TASK INSTRUCTIONS: Scan the entries line by line and return those with "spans".

Collected data entries:
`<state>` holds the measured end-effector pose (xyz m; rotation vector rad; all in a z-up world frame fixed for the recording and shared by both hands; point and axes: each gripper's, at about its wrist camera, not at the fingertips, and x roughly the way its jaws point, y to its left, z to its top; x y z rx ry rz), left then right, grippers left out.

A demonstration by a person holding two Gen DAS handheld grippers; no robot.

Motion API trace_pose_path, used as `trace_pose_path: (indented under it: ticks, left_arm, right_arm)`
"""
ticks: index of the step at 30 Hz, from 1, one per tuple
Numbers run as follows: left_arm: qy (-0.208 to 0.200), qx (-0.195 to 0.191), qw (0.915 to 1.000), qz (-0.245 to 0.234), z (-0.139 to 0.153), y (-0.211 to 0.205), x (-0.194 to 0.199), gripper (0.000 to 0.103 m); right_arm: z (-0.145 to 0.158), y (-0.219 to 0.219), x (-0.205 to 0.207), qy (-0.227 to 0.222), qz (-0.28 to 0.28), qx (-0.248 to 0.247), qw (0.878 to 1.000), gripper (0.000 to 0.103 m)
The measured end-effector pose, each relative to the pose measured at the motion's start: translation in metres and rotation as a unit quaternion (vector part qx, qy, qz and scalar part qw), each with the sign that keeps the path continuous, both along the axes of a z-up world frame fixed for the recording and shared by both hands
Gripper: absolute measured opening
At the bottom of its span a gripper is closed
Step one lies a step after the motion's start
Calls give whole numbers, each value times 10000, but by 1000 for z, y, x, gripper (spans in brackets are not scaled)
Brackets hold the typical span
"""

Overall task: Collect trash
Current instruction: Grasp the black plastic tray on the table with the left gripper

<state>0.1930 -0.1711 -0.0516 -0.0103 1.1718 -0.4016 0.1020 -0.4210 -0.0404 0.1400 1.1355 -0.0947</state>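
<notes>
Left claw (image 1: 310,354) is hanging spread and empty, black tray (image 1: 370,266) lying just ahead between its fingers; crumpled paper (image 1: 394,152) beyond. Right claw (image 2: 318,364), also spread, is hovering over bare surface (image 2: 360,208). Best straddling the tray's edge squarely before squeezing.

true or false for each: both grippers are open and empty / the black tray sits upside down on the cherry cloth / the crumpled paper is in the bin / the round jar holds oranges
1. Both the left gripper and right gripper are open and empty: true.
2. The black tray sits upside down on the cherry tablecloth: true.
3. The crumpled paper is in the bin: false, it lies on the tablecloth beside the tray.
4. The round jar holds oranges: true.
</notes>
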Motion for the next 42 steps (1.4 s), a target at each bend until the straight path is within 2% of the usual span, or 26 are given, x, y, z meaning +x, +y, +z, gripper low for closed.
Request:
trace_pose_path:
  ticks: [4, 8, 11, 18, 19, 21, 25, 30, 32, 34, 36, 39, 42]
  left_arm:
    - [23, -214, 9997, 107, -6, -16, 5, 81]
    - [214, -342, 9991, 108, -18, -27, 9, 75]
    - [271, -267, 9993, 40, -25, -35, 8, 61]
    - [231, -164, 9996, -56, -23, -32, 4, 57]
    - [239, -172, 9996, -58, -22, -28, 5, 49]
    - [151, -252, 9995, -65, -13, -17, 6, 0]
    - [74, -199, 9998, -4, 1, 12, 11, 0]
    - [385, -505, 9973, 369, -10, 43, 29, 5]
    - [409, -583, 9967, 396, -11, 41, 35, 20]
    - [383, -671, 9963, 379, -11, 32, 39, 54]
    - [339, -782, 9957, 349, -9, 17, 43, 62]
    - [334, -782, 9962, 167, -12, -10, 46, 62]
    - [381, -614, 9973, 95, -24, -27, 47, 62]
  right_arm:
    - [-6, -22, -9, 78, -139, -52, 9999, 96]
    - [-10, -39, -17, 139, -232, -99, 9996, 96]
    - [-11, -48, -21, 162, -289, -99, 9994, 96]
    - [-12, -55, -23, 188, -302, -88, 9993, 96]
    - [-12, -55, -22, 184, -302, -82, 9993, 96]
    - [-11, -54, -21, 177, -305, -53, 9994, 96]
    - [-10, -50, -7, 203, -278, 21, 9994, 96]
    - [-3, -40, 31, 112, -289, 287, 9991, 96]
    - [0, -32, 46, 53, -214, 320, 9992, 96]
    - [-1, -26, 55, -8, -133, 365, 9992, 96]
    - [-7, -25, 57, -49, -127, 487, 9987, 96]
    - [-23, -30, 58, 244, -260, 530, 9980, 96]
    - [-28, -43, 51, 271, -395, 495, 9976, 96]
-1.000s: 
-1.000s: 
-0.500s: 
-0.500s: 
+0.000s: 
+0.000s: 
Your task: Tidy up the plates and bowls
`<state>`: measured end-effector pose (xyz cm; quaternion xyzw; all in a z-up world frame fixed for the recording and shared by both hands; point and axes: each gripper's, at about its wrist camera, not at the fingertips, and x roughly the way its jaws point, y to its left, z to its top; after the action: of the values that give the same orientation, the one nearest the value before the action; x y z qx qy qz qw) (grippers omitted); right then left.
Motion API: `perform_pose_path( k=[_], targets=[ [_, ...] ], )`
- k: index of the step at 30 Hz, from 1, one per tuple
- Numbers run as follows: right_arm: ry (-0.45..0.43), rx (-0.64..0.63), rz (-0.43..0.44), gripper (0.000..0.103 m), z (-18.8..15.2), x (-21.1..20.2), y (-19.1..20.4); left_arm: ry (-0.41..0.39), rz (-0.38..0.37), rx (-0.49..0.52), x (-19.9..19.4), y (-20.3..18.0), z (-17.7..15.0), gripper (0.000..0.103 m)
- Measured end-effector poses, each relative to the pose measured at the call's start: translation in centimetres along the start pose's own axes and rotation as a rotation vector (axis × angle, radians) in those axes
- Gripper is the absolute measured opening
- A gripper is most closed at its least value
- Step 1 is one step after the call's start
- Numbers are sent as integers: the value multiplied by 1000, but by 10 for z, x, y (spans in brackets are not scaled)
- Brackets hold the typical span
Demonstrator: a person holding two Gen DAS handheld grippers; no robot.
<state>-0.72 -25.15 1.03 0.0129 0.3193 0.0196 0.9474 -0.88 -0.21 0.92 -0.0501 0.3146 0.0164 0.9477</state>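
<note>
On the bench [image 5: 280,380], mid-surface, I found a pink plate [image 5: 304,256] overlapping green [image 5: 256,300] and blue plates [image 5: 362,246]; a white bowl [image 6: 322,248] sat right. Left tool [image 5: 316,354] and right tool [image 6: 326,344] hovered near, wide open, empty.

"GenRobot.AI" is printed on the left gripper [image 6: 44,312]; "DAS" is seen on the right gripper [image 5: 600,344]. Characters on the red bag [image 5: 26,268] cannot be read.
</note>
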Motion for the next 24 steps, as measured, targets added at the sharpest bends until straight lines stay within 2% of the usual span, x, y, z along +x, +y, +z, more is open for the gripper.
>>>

EXPECTED OUTPUT:
Calls give whole numbers, each value times 10000, but by 1000 for z, y, x, gripper (spans in brackets are not scaled)
- Numbers are sent as integers: the value multiplied by 1000, but by 10 for z, x, y (spans in brackets are not scaled)

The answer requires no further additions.